* What you will do: Output the first line below and each one after it, exactly, up to and including the line holding "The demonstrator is". Pictures should not be copied.
--------------------------------
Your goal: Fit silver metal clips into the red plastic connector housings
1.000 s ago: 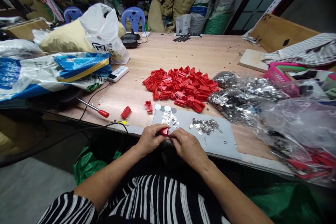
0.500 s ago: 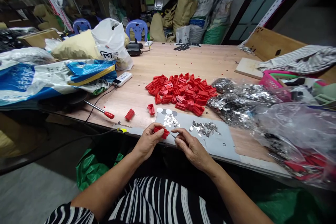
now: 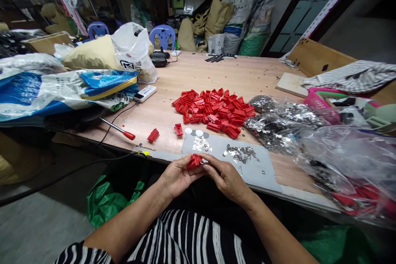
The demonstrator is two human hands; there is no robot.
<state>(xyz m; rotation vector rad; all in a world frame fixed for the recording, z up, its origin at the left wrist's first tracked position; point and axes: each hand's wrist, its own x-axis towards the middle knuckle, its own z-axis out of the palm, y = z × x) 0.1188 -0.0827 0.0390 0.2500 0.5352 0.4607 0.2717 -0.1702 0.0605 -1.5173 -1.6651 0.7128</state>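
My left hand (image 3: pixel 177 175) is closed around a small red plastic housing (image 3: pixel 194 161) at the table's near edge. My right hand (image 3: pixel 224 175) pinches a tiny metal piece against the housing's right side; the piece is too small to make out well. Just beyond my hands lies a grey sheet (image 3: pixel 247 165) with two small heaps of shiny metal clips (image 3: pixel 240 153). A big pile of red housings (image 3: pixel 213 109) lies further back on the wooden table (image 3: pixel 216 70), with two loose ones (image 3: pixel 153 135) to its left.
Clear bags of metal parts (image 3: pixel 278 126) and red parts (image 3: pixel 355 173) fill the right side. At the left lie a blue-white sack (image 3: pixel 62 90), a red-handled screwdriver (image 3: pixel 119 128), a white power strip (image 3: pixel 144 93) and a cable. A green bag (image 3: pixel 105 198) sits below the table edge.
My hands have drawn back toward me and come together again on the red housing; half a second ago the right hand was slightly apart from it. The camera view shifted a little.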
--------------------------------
* Finished exercise:
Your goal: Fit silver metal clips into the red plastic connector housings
1.000 s ago: 
0.500 s ago: 
now: 
The demonstrator is two human hands; there is no robot.

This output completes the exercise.